- Work instruction: Transcribe precisely, and only, the lines beginning at the line containing "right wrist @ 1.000" and ending at the final line of the material below.
The data section start
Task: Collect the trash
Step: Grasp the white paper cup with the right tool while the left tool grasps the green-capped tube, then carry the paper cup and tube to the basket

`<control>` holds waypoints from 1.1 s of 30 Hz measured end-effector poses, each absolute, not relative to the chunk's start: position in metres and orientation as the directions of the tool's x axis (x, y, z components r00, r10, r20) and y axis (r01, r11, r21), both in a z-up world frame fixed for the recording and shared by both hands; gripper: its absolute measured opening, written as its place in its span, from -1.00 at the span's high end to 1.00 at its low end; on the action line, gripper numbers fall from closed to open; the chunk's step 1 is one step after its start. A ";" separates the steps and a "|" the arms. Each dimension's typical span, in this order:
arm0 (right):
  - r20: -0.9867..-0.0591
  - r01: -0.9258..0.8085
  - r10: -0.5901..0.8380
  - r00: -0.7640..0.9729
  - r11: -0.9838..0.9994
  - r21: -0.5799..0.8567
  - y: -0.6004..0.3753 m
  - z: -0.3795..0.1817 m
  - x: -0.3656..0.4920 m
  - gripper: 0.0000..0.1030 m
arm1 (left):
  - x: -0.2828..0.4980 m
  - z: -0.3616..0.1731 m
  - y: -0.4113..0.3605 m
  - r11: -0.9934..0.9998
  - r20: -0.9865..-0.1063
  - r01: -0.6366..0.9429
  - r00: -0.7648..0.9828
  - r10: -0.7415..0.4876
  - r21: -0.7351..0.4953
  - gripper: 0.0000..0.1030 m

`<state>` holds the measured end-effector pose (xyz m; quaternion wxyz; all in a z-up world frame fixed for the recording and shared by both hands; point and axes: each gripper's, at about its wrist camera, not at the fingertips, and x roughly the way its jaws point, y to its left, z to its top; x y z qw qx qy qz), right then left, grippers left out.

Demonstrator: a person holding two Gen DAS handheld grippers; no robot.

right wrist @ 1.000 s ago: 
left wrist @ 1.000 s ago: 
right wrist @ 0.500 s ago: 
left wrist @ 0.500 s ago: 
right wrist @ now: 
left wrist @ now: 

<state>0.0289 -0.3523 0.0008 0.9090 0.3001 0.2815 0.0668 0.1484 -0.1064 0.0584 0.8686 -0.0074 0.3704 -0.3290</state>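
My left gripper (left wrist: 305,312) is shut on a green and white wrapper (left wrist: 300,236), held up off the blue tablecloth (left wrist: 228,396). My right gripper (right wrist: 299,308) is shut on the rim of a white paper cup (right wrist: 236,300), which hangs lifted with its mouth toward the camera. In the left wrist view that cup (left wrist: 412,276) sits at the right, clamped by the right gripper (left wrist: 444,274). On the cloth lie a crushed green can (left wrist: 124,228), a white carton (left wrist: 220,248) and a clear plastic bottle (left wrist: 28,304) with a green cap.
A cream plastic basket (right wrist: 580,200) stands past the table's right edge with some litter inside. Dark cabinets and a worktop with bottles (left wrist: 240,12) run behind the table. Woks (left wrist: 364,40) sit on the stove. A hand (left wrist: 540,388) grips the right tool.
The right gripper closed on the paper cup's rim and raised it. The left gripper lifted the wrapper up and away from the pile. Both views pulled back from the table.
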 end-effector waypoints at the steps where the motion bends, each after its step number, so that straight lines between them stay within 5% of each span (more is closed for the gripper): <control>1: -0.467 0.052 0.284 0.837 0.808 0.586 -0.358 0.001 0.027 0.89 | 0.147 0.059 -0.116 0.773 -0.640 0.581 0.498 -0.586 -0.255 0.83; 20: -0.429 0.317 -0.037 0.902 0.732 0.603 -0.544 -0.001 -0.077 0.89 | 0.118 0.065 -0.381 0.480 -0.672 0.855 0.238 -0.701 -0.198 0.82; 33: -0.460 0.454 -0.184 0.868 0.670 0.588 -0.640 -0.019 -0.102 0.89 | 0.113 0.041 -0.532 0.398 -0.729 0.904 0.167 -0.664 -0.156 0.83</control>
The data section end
- Finished exercise:
right wrist @ 1.000 s ago: 
left wrist @ 1.000 s ago: 
right wrist @ 0.500 s ago: 
left wrist @ 0.500 s ago: 
right wrist @ now: 
left wrist @ now: 

<state>0.0289 -0.3523 0.0008 0.9090 0.3001 0.2815 0.0668 0.1484 -0.1064 0.0584 0.8686 -0.0074 0.3704 -0.3290</state>
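My left gripper (left wrist: 305,312) is shut on a green and white wrapper (left wrist: 300,236), held up off the blue tablecloth (left wrist: 228,396). My right gripper (right wrist: 299,308) is shut on the rim of a white paper cup (right wrist: 236,300), which hangs lifted with its mouth toward the camera. In the left wrist view that cup (left wrist: 412,276) sits at the right, clamped by the right gripper (left wrist: 444,274). On the cloth lie a crushed green can (left wrist: 124,228), a white carton (left wrist: 220,248) and a clear plastic bottle (left wrist: 28,304) with a green cap.
A cream plastic basket (right wrist: 580,200) stands past the table's right edge with some litter inside. Dark cabinets and a worktop with bottles (left wrist: 240,12) run behind the table. Woks (left wrist: 364,40) sit on the stove. A hand (left wrist: 540,388) grips the right tool.
The right gripper closed on the paper cup's rim and raised it. The left gripper lifted the wrapper up and away from the pile. Both views pulled back from the table.
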 end-effector waypoints at the steps where the motion bends, each after its step number, so that straight lines between them stay within 5% of each span (more is closed for the gripper): <control>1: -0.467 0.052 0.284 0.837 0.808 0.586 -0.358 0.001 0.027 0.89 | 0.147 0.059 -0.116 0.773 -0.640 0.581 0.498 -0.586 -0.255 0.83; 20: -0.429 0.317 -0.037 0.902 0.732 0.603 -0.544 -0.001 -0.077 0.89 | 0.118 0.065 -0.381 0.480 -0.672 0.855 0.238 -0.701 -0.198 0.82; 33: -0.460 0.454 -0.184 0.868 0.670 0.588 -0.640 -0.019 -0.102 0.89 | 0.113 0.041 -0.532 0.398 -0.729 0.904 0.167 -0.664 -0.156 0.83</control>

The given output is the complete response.